The asking price appears high, but in the wake of Utah’s recent blockbuster Rudy Gobert trade to Minnesota, insiders say the Jazz are no longer outright rejecting offers for Mitchell.
On Saturday, when asked if Mitchell was regarded untouchable in trade conversations, Jazz general manager Justin Zanik alluded to the notion during a news conference.
Change is inevitable in the NBA, according to Zanik. “I’m not trying to be mysterious or anything, but Donovan is on our roster and he’s a vital part of what we’re attempting to accomplish. In the NBA, things are always changing, so I couldn’t sit here and declare that someone is impenetrable. We are attempting to construct a championship club, but there is absolutely no intention to trade Mitchell.”
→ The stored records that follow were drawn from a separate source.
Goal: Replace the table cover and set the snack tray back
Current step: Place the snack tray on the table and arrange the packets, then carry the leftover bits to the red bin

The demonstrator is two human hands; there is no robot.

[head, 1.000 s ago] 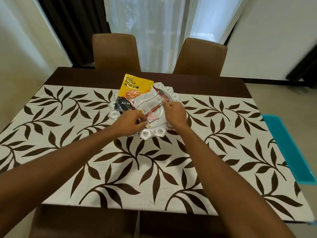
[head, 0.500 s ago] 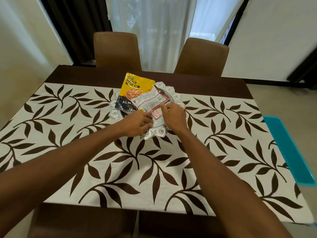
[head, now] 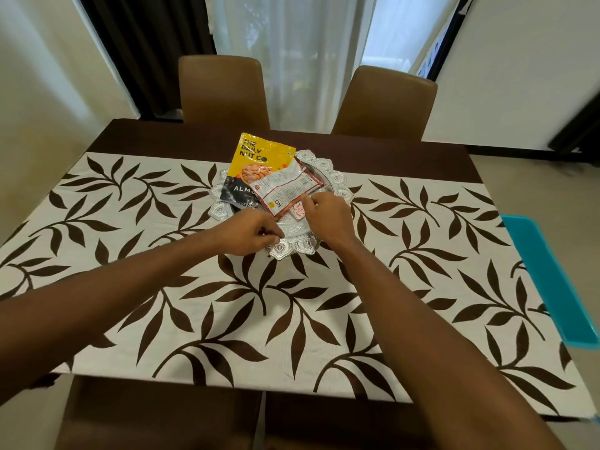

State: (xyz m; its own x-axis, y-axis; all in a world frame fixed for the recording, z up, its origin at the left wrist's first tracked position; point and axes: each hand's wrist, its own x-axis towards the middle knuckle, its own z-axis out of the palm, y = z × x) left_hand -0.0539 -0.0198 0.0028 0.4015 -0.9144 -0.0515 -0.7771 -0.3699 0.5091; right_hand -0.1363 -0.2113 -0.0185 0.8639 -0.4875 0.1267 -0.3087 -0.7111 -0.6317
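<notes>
A silver snack tray (head: 338,182) with a scalloped rim sits on the white table cover (head: 292,323) printed with brown leaves, towards the far side. In the tray lie a yellow almond bag (head: 256,159), a white-and-red packet (head: 285,186) across it, and a small red packet (head: 298,212). My left hand (head: 250,233) is curled at the tray's near rim, fingers pinched on the edge. My right hand (head: 328,219) rests over the near right of the tray, thumb and forefinger closed on the edge of the white-and-red packet.
The cover leaves a strip of dark brown table (head: 399,154) bare along the far edge. Two brown chairs (head: 224,89) (head: 383,102) stand behind the table, two more (head: 156,417) at the near edge. A teal tray-like object (head: 552,280) lies beyond the right end.
My left hand has drawn back from among the packets to the tray's near rim. My right hand has shifted slightly nearer, still on the packets. The tray stays put.
</notes>
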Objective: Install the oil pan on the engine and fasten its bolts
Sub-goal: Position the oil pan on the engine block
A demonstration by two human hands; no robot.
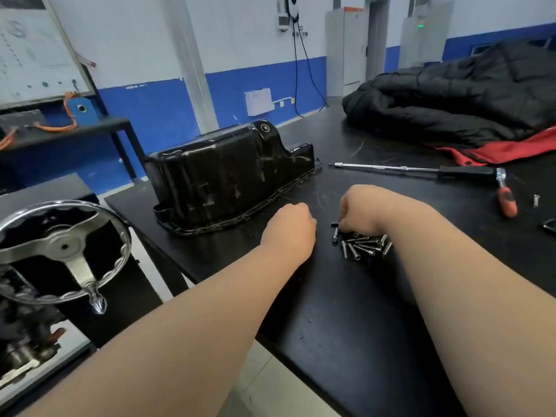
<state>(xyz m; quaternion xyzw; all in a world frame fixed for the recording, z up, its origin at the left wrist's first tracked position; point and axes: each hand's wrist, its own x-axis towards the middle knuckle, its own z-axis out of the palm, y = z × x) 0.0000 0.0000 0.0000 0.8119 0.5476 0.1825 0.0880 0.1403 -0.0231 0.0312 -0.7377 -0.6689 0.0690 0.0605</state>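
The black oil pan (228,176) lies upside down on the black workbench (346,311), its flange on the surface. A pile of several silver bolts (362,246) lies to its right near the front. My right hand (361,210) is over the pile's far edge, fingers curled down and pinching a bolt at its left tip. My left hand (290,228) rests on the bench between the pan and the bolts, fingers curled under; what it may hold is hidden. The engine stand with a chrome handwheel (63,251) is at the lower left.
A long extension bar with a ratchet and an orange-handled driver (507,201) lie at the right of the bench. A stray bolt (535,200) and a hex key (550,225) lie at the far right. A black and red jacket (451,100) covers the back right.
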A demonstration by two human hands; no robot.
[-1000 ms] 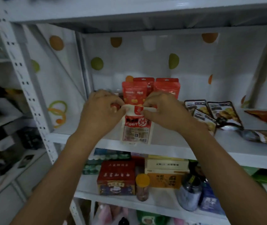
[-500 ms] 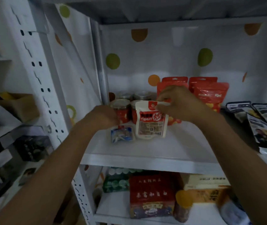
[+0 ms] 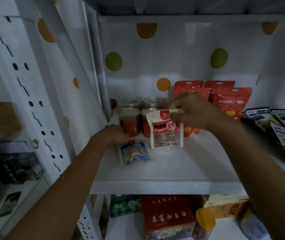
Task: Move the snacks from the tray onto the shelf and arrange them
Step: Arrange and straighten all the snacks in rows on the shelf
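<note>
A white peanut pouch (image 3: 167,134) with a red label stands upright on the white shelf (image 3: 164,168), in front of the jars. My right hand (image 3: 192,112) pinches its top edge. My left hand (image 3: 115,134) lies at the shelf's left, fingers curled at the top end of a small blue snack packet (image 3: 134,153) lying flat; whether it grips the packet is unclear. No tray is in view.
Several red-filled jars (image 3: 132,120) stand at the back left. Red pouches (image 3: 230,103) lean on the dotted back wall. Dark snack bags (image 3: 280,125) lie to the right. Boxes and a yellow-lidded jar (image 3: 205,222) fill the lower shelf. A white upright post (image 3: 25,84) is at left.
My left hand let go of the pouch's top and dropped to the blue packet. My right hand set the pouch upright further back, by the jars. The camera moved closer and left.
</note>
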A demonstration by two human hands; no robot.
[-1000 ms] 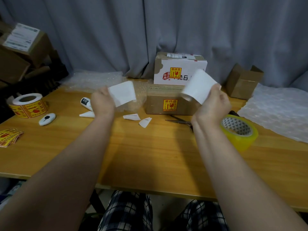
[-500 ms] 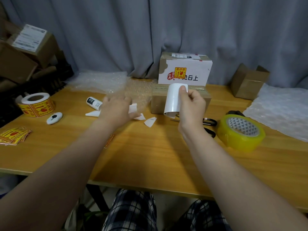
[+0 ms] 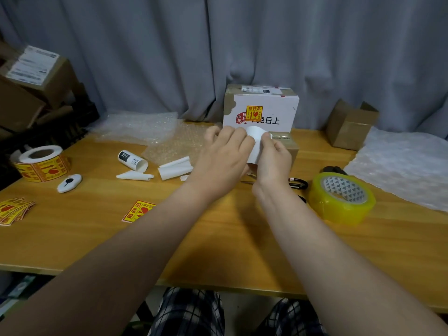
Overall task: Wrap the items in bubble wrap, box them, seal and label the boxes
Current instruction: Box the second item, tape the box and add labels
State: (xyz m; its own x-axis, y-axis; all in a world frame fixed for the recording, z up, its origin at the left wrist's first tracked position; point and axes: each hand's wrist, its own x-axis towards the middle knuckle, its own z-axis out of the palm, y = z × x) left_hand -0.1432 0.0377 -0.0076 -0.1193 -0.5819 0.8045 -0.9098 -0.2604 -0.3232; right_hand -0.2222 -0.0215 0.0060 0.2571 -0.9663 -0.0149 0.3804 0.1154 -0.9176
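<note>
- Head view: half a second ago the left grip [image 3: 223, 154] was low by the backing scraps [image 3: 175, 168]. Now it meets the right grip [image 3: 274, 158] at frame centre, so sticking looks imminent.
- The right grip pinches the curled white label [image 3: 257, 141] over the brown box [image 3: 292, 151]. The left grip's fingers curl at its edge; I cannot tell whether they hold it.

place: small packing station — wooden table [image 3: 218, 238] | stacked cartons [image 3: 29, 93] | fragile-sticker roll [image 3: 41, 163] | tape roll [image 3: 341, 198] | bubble wrap [image 3: 400, 163]

Right hand [image 3: 274, 158] covers most of the brown box [image 3: 293, 149] (scissors [image 3: 299, 183] too).
</note>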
The Jazz are willing to deal any player on their roster, but Mitchell is unquestionably the team’s most valuable and sought-after player.
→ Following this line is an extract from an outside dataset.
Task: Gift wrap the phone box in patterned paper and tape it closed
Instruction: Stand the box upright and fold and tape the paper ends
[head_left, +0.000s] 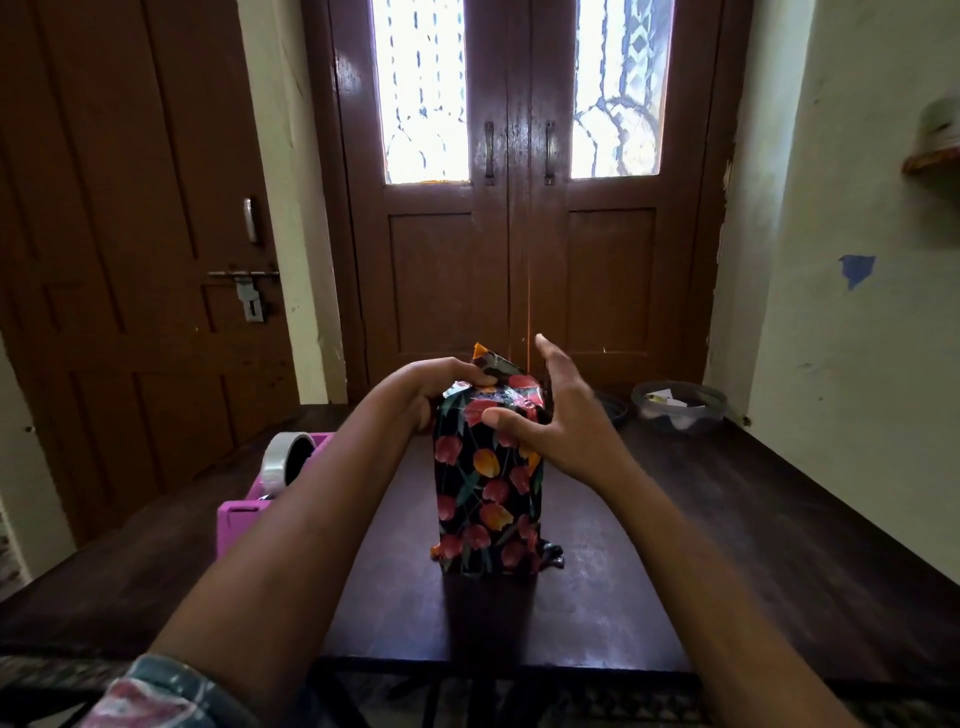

Mitchell, 25, has averaged 23.9 points and 4.5 assists per game during his five-year tenure with the Jazz, and he has been a three-time All-Star in the past three seasons. The maximum agreement he signed during the 2020 offseason has four years and $134.9 million remaining, but the final season is a player option for $37.1 million.
The Jazz have qualified for the playoffs in each of the last six seasons, the longest active streak in the Western Conference, but have never advanced past the second round. Following this year’s first-round exit against the Dallas Mavericks, the organisation underwent significant changes, including the resignation of head coach Quin Snyder, the appointment of Will Hardy to replace him, and the trades of Gobert and starting forward Royce O’Neale.
Saturday, Jazz president and CEO Danny Ainge stated, “This season was not very enjoyable.” “This draught was tedious. Free agency was not very enjoyable. You’re over the tax threshold, there are no draught picks, and our club loses in the opening round. Not enjoyable for us. We want it to be enjoyable for both our fans and our players, but we haven’t had much freedom in recent years.”
After Gobert was dealt to Minnesota, Ainge and Zanik concurred with his opinion that the win-now window in Utah had closed. Four future first-round picks and the current No. 22 overall selection, Walker Kessler, highlighted the Jazz’s haul in the trade. In exchange for O’Neale, they acquired a 2023 first-round pick from the Brooklyn Nets.
“We fell short, therefore we must recalibrate and attempt to open the next window,” said Zanik. “Hopefully, it will be lengthy. We have work to do to initiate that.”